Cet exercice n'a ni queue ni tête. Le vestiaire du Real Madrid en 2025-26 n'en a pas vraiment été un, sauf par séquences au mois de mars. Entre les informations qui fuitent, les tensions, les non-dits entre les joueurs et les bagarres, José Mourinho devra colmater les brèches et se poser en médiateur ou en ennemi commun pour pousser les joueurs à s'unir tous ensemble.
La venue d'Alvaro Arbeloa n'a été qu'une farce pour ne pas que la saison soit totalement en roue libre. Par pur amour pour son club, l'ancien numéro 17 du Real Madrid a accepté d'être pris pour responsable de toutes les casseroles qui ont suivi sa nomination à la tête de l'équipe A. Un véritable gâchis, le Real Madrid ayant en son sein un entraineur prometteur, connaissant parfaitement les jeunes équipes madrilènes et qui, par ses résultats avant de prendre en main les A, donnait envie de le voir à la tête de son club de cœur dans un contexte plus sain.
Un bilan chiffré flatteur
Depuis le changement de format de LaLiga à 38 journées en 1986-87, le Real Madrid a terminé 15 fois à la deuxième place. Sur ces 15 médailles d'argent officieuses, il se trouve que la saison 2025-2026 est le 5ème exercice avec le plus de points. Pour mettre en perspective le bilan comptable de l'exercice qui vient de se clôturer depuis 1987-1988, les 86 points glanés par Xabi Alonso et Alvaro Arbeloa sont au-dessus de 8 exercices sur lesquels les Vikingos a terminé champion d'Espagne (1987-88, 1988-89, 1989-90, 1994-95, 2000-01, 2002-03, 2006-07 & 2007-08).
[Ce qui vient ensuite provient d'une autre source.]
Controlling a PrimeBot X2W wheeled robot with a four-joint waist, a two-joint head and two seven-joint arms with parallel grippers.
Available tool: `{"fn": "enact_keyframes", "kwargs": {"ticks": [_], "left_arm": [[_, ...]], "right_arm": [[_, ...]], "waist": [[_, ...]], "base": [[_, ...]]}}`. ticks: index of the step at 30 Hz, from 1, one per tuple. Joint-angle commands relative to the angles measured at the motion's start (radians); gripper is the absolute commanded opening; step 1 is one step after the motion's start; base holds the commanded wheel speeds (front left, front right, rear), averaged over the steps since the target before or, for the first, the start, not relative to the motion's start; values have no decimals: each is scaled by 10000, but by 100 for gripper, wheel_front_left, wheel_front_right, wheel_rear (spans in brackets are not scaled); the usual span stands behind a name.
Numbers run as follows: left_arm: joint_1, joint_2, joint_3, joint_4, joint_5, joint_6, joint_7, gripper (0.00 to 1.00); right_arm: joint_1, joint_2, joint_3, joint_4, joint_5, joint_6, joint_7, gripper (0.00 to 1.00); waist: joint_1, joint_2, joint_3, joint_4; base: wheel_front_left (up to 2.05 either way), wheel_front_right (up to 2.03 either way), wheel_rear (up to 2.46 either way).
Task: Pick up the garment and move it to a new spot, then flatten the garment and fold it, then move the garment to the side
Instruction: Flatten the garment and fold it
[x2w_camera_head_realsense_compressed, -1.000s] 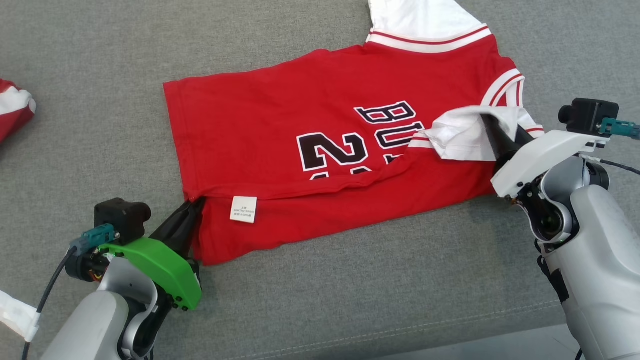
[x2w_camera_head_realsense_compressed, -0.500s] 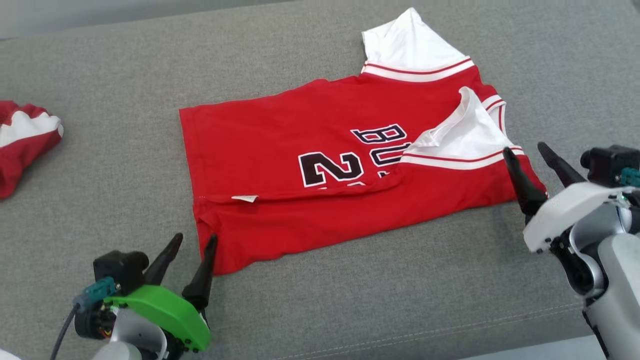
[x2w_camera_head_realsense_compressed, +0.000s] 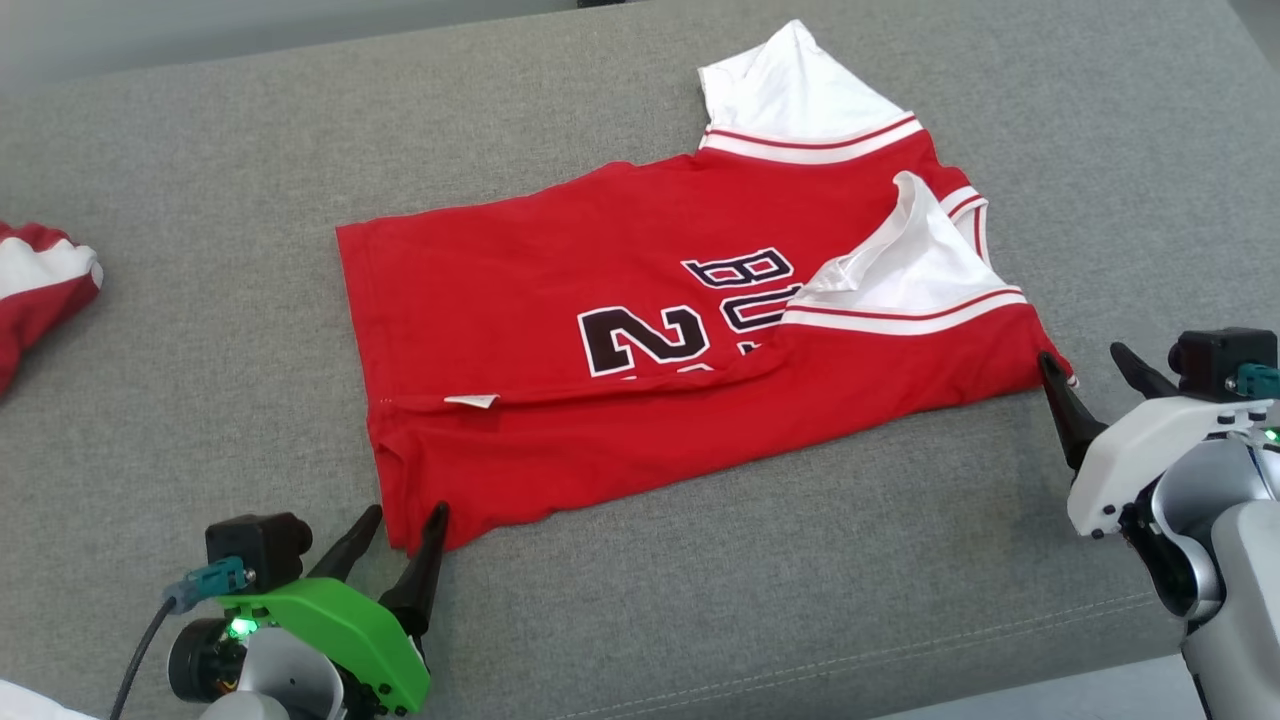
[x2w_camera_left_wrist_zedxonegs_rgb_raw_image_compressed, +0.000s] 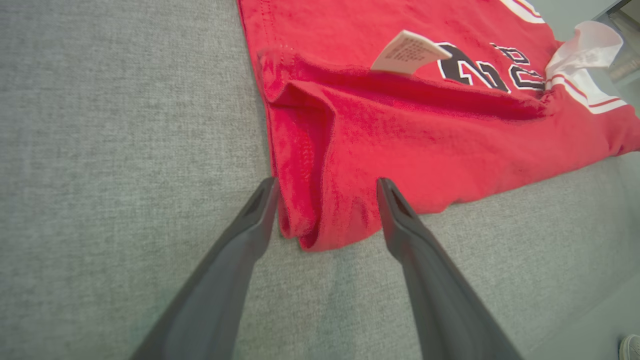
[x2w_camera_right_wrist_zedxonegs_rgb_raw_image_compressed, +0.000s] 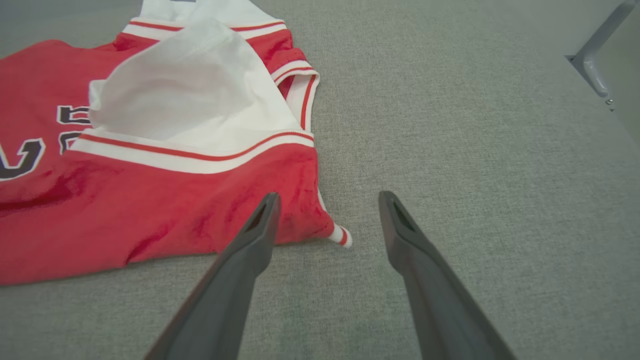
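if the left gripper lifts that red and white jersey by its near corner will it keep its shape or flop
Probably floppy: the red and white fabric jersey lies in soft folds by the open left gripper, so a lifted corner should drape. Likely light, being thin. The grey woven surface may grip it when dragged.

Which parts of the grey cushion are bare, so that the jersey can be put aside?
Bare: the wide patch between the jersey and the other red garment at the left; the strip behind the jersey; the cushion to its right. Crowded: the jersey's near corners, where the open left gripper and right gripper stand.
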Motion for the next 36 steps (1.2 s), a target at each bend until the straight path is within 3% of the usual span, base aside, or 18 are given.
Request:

Un bilan sur le papier de bonne facture, puisqu'avec le même total de point les Merengues ont été champions d'Espagne en 2019-20 avec 87 points, mais surtout le Real Madrid a acquis 2 points de plus que l'année passée sous la houlette de Carlo Ancelotti en 2024-25. Cependant, la Maison Blanche a inscrit 1 but de moins cette année (77 buts inscrits en 2025-26) que l'exercice précédent (78 buts inscrits en 2024-25). Des statistiques qui atténuent une triste réalité.
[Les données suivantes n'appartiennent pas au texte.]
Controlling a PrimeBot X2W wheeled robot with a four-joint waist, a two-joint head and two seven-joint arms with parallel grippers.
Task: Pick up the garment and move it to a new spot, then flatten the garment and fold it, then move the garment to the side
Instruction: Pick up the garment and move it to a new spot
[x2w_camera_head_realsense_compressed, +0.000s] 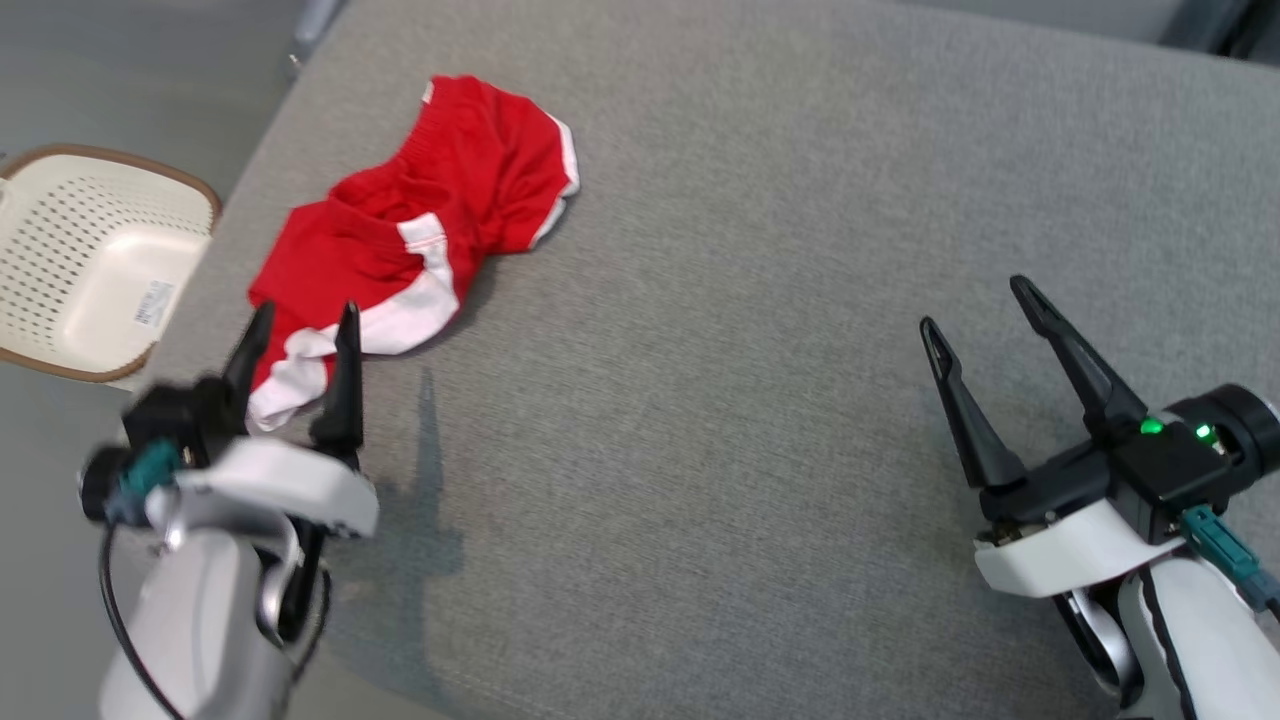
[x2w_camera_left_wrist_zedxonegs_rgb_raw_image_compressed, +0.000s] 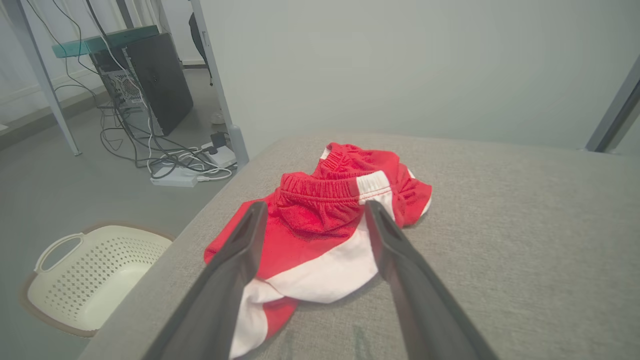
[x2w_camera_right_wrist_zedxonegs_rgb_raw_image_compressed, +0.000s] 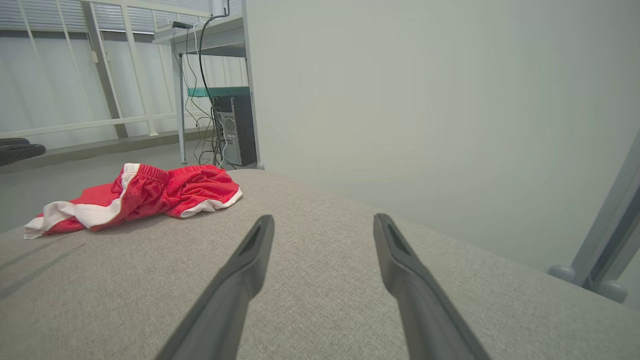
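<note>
The left tool (x2w_camera_head_realsense_compressed: 306, 312) has its two dark fingers spread apart with nothing clamped between them. Right at its fingertips lies the near end of the garment (x2w_camera_head_realsense_compressed: 450, 190), a pair of red shorts with white trim. In the left wrist view the white band and the gathered waistband show in the gap between the fingers. Whether the tips touch the cloth cannot be told. From there the garment runs away from the tool in a crumpled heap, lying on the grey fabric-covered surface (x2w_camera_head_realsense_compressed: 760, 420) close to that surface's edge on the tool's outer side.

Off that edge, beside and below the left tool, a cream perforated basket (x2w_camera_head_realsense_compressed: 120, 240) with a brown rim stands on the floor (x2w_camera_left_wrist_zedxonegs_rgb_raw_image_compressed: 60, 190). Farther ahead of the tool, past the garment, a dark computer tower (x2w_camera_left_wrist_zedxonegs_rgb_raw_image_compressed: 160, 80) stands on the floor with a tangle of cables (x2w_camera_left_wrist_zedxonegs_rgb_raw_image_compressed: 170, 160) in front of it.

The right tool (x2w_camera_head_realsense_compressed: 975, 304) is also spread wide and empty, over bare surface. The garment lies well apart from it, ahead and off to its left.
</note>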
Un championnat faible et une frustration légitime
Une fois tout cela exposé, on ne peut pas ignorer le contenu de la saison qui s'est déroulé : une équipe qui a manqué de mordant, de solidarité, de mental, de bonne agressivité, qui ne doit son bilan comptable qu'à une Liga d'une exceptionnelle faiblesse, probablement la plus faible depuis les années 1980. D'ordinaire, un championnat aussi serré est le signe d'une compétitivité rare, cependant cela est à relativiser quand, par exemple, Séville - alors en position de relégable à 6 journées de la fin - se retrouve aux portes de l'Europe à 2 matchs de la clôture de LaLiga.
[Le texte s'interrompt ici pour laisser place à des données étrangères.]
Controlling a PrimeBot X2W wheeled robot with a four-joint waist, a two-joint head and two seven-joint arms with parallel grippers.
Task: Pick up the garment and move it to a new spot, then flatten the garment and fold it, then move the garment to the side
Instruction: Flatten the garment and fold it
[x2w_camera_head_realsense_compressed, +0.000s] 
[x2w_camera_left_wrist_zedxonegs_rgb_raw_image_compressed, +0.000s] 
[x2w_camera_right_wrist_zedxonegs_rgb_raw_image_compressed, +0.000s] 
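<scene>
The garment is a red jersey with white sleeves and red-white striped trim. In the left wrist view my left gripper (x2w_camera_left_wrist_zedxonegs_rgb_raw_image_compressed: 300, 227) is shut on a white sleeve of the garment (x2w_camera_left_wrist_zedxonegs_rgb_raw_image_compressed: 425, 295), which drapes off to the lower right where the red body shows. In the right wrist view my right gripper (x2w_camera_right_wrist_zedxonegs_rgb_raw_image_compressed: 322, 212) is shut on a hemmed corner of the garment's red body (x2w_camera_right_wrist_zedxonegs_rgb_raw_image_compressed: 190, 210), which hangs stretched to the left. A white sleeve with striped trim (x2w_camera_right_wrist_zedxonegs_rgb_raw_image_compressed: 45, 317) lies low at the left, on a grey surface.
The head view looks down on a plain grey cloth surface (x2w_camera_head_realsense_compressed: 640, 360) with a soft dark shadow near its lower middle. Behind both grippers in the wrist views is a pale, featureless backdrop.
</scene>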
On pourrait citer également la saison de Getafe pour mettre en exergue le facteur faiblesse. Bien que leur exploit de se qualifier en Ligue Europa Conférence soit à saluer, le fait que les hommes de José Bordalás terminent à la 7e place en ayant la seconde attaque la moins prolifique du championnat tout en ayant dans ses rangs le second meilleur passeur du championnat (Luis Milla), est assez équivoque. Dans ce contexte, la frustration doit nourrir le peuple Madridista, car au contraire des coéquipiers de Kylian Mbappé, le FC Barcelone est conscient de cela et en profite pour glaner des Ligas plus abordables que jamais et rattraper leur retard sur le Real Madrid au nombre de championnat.